* [What the exercise asks]:
The span to repeat in the listing below runs from the line containing "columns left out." to the line containing "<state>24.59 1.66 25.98", inclusive. Repeat it exactly, and only it.
=== Begin Enclosure ===
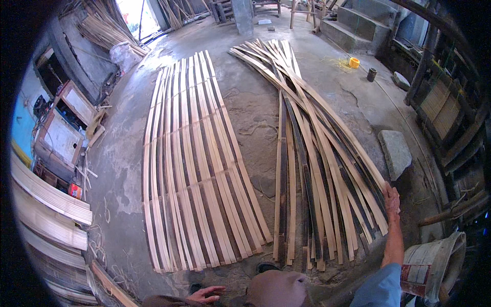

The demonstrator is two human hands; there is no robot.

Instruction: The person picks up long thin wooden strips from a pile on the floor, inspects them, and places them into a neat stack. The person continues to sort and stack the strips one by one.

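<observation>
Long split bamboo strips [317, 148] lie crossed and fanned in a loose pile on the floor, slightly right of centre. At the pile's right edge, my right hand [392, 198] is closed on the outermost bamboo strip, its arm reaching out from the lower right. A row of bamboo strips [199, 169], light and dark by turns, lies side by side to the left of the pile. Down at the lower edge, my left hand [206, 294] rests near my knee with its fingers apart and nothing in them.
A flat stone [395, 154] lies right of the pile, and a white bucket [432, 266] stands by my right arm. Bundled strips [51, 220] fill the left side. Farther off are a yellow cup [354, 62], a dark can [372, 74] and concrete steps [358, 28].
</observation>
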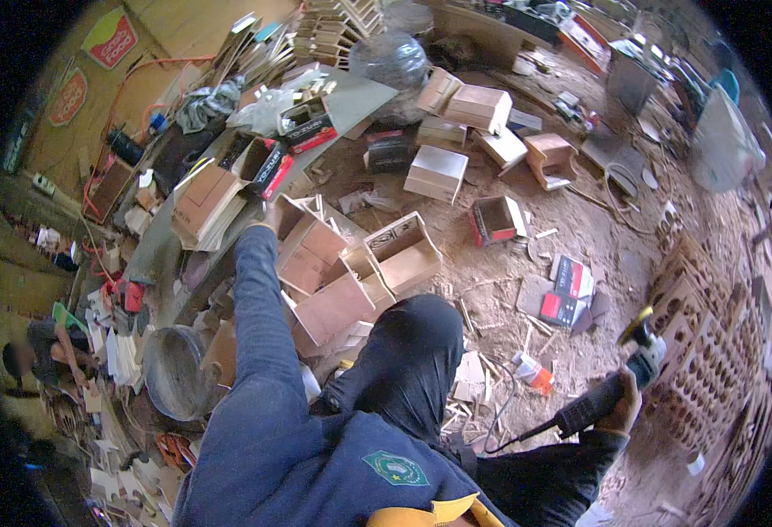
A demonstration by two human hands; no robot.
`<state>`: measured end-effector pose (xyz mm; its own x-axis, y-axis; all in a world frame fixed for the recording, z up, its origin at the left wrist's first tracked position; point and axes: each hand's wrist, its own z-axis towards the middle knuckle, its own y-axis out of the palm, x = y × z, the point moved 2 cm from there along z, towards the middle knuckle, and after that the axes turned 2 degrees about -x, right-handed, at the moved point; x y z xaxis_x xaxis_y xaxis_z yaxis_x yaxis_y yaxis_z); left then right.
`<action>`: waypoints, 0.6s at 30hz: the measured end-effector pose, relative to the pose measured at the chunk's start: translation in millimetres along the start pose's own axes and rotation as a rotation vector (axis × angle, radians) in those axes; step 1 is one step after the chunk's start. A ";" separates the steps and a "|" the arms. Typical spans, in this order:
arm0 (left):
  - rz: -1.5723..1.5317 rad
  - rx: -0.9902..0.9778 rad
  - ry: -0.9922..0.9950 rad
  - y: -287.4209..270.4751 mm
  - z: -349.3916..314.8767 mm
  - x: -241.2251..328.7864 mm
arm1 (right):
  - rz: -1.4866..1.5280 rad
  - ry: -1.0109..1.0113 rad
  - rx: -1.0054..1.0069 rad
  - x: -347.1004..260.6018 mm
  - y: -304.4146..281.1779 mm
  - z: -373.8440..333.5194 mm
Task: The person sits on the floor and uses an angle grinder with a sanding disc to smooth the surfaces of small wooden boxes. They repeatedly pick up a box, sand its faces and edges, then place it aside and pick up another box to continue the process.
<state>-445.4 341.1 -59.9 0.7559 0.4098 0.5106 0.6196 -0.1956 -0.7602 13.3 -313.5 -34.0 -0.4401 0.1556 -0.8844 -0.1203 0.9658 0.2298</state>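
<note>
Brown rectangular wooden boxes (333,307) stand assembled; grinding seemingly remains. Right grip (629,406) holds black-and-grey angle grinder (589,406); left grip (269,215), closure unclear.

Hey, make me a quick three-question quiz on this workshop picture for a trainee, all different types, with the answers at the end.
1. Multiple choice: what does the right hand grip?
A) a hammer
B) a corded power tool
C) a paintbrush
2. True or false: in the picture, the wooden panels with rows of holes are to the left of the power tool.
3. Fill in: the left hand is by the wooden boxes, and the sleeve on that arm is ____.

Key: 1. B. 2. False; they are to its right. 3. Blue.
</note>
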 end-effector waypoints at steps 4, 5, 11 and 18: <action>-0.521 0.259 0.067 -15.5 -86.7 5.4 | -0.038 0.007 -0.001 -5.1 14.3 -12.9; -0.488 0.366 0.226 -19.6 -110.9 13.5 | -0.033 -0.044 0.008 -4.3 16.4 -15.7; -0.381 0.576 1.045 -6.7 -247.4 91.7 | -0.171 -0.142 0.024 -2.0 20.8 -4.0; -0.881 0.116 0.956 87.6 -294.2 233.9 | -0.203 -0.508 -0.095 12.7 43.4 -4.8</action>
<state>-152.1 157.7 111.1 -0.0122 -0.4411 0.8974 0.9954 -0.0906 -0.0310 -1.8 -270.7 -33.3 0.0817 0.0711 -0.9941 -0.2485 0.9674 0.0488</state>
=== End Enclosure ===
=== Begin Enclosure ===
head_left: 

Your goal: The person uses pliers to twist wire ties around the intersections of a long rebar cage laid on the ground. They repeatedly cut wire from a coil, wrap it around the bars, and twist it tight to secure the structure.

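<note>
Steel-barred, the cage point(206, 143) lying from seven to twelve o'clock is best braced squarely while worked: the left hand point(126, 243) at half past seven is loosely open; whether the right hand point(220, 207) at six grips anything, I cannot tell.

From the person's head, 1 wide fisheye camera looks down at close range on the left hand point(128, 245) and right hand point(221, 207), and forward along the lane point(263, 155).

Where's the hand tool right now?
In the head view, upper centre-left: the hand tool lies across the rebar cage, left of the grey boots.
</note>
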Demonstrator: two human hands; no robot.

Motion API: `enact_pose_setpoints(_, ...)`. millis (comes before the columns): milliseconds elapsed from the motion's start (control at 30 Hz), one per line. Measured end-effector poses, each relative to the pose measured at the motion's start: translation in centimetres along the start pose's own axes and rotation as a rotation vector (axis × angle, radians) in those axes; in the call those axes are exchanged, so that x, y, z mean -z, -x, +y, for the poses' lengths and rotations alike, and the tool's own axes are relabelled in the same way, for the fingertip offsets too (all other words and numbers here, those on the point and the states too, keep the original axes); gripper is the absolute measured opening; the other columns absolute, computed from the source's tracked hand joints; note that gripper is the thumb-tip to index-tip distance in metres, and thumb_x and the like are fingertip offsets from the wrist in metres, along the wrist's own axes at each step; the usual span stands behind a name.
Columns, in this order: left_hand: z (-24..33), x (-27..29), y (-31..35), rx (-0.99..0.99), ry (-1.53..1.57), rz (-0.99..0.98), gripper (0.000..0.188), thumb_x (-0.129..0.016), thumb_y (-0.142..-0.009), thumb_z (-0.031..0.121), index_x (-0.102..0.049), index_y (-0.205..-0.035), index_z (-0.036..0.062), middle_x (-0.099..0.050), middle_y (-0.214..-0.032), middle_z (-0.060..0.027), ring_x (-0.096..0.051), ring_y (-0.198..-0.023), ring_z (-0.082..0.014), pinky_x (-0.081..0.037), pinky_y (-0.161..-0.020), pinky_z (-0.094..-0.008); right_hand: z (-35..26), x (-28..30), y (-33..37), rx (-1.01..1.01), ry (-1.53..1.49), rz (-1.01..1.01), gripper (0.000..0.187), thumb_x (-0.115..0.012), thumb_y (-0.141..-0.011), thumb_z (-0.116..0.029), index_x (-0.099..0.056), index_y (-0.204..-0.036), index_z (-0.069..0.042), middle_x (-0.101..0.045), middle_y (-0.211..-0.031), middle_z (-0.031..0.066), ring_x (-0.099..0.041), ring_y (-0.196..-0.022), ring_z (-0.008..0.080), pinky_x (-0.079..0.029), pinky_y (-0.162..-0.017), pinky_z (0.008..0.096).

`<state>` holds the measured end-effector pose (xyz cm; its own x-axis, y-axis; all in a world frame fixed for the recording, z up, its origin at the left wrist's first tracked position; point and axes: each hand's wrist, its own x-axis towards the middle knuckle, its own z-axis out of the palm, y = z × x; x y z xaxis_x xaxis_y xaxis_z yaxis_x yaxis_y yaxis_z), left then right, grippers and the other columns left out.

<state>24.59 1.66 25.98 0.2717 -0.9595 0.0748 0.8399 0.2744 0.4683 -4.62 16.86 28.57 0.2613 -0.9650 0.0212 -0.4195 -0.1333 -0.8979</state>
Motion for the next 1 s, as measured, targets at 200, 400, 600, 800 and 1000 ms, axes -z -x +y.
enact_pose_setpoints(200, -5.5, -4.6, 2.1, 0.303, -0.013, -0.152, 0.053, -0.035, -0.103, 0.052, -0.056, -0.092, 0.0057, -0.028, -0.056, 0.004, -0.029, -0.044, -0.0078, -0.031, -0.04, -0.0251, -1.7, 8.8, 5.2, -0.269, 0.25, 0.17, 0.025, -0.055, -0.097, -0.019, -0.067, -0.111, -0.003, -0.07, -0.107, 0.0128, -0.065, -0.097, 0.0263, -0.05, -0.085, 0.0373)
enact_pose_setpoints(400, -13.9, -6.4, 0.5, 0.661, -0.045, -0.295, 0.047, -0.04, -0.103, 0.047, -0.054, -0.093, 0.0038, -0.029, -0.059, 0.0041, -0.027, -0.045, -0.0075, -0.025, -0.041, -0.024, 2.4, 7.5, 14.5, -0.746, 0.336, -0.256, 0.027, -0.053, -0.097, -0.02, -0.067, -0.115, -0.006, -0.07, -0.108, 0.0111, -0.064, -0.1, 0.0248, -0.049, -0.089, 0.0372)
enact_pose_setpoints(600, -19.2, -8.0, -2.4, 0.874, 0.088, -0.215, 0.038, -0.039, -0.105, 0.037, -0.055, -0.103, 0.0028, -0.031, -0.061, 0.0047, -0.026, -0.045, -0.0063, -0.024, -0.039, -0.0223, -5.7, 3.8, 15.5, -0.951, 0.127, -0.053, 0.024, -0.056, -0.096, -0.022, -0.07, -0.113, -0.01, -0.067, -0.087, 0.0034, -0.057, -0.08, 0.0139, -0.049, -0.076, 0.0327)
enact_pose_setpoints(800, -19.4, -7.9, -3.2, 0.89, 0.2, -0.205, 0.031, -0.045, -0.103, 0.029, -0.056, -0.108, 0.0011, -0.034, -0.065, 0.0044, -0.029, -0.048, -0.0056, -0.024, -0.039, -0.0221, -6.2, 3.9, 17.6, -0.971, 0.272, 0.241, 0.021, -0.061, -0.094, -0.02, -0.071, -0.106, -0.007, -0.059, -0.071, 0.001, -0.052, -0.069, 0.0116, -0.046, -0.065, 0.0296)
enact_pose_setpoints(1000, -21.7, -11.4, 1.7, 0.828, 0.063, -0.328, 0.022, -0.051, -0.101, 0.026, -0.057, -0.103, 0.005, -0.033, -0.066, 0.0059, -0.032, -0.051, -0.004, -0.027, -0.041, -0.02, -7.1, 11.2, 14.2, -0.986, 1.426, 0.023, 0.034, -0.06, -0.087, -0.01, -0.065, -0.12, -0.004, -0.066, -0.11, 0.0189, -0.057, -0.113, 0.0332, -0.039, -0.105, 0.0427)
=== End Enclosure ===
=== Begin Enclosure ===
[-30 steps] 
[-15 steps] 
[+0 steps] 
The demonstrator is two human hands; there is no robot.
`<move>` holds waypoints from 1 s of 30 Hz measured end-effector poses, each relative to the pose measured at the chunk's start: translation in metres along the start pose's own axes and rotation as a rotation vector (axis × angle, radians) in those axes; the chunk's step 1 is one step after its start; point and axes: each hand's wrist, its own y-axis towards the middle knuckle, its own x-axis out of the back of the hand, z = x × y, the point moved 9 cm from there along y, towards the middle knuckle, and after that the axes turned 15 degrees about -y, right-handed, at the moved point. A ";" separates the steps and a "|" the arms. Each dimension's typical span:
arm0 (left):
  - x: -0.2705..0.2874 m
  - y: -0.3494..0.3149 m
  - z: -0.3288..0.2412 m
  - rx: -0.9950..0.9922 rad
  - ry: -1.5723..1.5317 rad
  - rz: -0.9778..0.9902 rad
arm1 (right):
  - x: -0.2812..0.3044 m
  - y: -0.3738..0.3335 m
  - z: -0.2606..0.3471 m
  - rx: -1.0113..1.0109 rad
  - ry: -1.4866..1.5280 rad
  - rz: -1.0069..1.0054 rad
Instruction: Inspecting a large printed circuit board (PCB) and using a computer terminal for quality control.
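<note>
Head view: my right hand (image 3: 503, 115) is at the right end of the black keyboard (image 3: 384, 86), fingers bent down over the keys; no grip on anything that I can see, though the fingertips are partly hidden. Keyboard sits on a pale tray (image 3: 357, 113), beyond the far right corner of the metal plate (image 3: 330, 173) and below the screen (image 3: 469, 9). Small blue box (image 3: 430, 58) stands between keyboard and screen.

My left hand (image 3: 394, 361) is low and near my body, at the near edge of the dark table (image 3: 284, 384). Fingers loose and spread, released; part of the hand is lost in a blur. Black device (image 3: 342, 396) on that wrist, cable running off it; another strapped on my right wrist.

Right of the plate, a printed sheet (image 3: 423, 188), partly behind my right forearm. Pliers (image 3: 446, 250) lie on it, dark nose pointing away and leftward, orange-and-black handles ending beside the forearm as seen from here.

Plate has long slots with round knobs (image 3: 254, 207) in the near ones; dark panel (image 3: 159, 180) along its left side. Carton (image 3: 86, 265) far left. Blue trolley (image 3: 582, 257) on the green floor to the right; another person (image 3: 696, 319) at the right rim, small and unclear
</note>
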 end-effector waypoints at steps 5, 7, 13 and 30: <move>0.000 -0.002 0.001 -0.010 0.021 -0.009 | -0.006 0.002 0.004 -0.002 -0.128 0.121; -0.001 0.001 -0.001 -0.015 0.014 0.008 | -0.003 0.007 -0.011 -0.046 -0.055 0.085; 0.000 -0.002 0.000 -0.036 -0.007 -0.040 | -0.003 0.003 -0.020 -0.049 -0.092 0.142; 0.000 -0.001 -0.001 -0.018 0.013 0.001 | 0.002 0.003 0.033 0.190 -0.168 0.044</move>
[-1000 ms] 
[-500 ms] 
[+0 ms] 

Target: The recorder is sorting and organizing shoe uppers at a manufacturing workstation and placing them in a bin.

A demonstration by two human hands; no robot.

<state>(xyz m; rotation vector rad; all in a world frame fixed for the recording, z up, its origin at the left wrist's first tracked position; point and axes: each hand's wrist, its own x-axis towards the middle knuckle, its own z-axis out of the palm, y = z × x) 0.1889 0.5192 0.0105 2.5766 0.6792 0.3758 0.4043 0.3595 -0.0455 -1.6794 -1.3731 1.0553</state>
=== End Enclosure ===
* [Exercise result]:
`<state>` holds the measured end-effector pose (xyz cm; its own x-axis, y-axis; all in a world frame fixed for the recording, z up, its origin at the left wrist's first tracked position; point and axes: each hand's wrist, its own x-axis towards the middle knuckle, its own z-axis out of the palm, y = z × x; x y z xaxis_x xaxis_y xaxis_z yaxis_x yaxis_y yaxis_z), left then right, grippers and the other columns left out.

<state>24.59 1.66 25.98 0.2717 -0.9595 0.0748 0.8399 0.2744 0.4683 -4.62 16.86 28.57 0.2613 -0.9650 0.0212 -0.4195 -0.1333 -0.8979</state>

This is the complete answer to the exercise.